# Tumbler



## Jstorm (Dec 11, 2021)

Good evening all. Could someone please tell me what kind of tumbler I should purchase for a complete Rookie for cleaning bottles. I have not a clue and have only found one video that was great but don't want to pay 700 and leave it turned on for 3 days! Just looking for the beginner model! Thanks


----------



## hemihampton (Dec 11, 2021)

I never heard of a Beginner Model. The Cheapest one starts at about $700. Unless you build your own or Buy a Used one. This would be a question better asked in the Cleaning & Repairing Category. LEON.


----------



## Jstorm (Dec 11, 2021)

hemihampton said:


> I never heard of a Beginner Model. The Cheapest one starts at about $700. Unless you build your own or Buy a Used one. This would be a question better asked in the Cleaning & Repairing Category. LEON.

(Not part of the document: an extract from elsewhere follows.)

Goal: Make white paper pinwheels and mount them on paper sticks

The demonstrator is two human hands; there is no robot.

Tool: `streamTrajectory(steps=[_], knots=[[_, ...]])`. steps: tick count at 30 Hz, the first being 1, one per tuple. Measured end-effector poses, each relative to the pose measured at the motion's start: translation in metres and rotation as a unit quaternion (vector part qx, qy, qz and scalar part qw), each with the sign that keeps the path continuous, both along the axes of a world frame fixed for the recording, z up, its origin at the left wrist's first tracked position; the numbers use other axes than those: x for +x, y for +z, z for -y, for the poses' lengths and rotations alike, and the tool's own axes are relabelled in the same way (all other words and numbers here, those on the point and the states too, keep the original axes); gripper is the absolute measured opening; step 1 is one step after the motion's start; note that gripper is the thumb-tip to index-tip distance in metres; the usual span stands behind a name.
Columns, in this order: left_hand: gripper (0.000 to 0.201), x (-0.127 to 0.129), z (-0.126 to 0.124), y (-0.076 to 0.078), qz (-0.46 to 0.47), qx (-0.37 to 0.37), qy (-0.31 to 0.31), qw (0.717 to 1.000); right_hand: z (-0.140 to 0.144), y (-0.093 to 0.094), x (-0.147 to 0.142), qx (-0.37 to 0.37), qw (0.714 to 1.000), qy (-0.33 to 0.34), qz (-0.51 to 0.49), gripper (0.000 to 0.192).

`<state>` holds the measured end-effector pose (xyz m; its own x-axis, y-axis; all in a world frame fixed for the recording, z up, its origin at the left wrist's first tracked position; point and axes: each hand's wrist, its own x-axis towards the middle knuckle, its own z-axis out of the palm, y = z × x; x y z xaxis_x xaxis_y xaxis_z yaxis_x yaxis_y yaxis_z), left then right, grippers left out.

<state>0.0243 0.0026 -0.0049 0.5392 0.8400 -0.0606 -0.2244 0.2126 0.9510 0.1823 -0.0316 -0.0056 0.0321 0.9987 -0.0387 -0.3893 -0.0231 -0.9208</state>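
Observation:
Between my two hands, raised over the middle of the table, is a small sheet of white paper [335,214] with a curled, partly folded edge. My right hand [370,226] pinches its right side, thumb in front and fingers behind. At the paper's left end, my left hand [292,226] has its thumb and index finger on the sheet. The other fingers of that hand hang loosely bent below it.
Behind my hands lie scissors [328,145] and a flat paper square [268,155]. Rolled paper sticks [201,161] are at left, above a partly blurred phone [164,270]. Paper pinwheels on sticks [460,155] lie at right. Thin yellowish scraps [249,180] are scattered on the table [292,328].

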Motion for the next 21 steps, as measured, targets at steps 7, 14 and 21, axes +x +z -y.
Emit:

Yee ha. Might have to stick to the Dewalt and bottle brush. Lol . Thanks


----------



## Len (Dec 11, 2021)

Jstorm said:


> Good evening all. Could someone please tell me what kind of tumbler I should purchase for a complete Rookie for cleaning bottles. I have not a clue and have only found one video that was great but don't want to pay 700 and leave it turned on for 3 days! Just looking for the beginner model! Thanks


Hey Jstorm, Its been a while. Get your rookie one (double canister) down at a Harbor Freight for under $75. Not one in your area? They ship most of their stuff. We had a thread/forum about that earlier this year if memory serves. --CT Len


----------



## Jstorm (Dec 12, 2021)

Len said:


> Hey Jstorm, Its been a while. Get your rookie one (double canister) down at a Harbor Freight for under $75. Not one in your area? They ship most of their stuff. We had a thread/forum about that earlier this year if memory serves. --CT Len


Thanks Len for that!


----------



## American (Dec 17, 2021)

Jstorm said:


> Good evening all. Could someone please tell me what kind of tumbler I should purchase for a complete Rookie for cleaning bottles. I have not a clue and have only found one video that was great but don't want to pay 700 and leave it turned on for 3 days! Just looking for the beginner model! Thanks


Unfortunately you will have to buy the cannisters and the ends that hold the bottles unless they come with the tumbler.  The other investment is enough copper pellets which is no joke these days.  I just assessed the weight and price of my copper and it's about $700 alone.  The chemicals are fairly cheap and go a long way.  I used to get all my supplies from The Jar Doctor, but I had my tumbler built by a friend for about $300, but that was 15 years ago.


----------



## Jstorm (Dec 17, 2021)

Len said:


> Hey Jstorm, Its been a while. Get your rookie one (double canister) down at a Harbor Freight for under $75. Not one in your area? They ship most of their stuff. We had a thread/forum about that earlier this year if memory serves. --CT Len


Thanks Len.Yes that's the way I should probably go. If it doesn't work out I will send it to your house collect.! Lol


----------



## Jstorm (Dec 17, 2021)

American said:


> Unfortunately you will have to buy the cannisters and the ends that hold the bottles unless they come with the tumbler.  The other investment is enough copper pellets which is no joke these days.  I just assessed the weight and price of my copper and it's about $700 alone.  The chemicals are fairly cheap and go a long way.  I used to get all my supplies from The Jar Doctor, but I had my tumbler built by a friend for about $300, but that was 15 years ago.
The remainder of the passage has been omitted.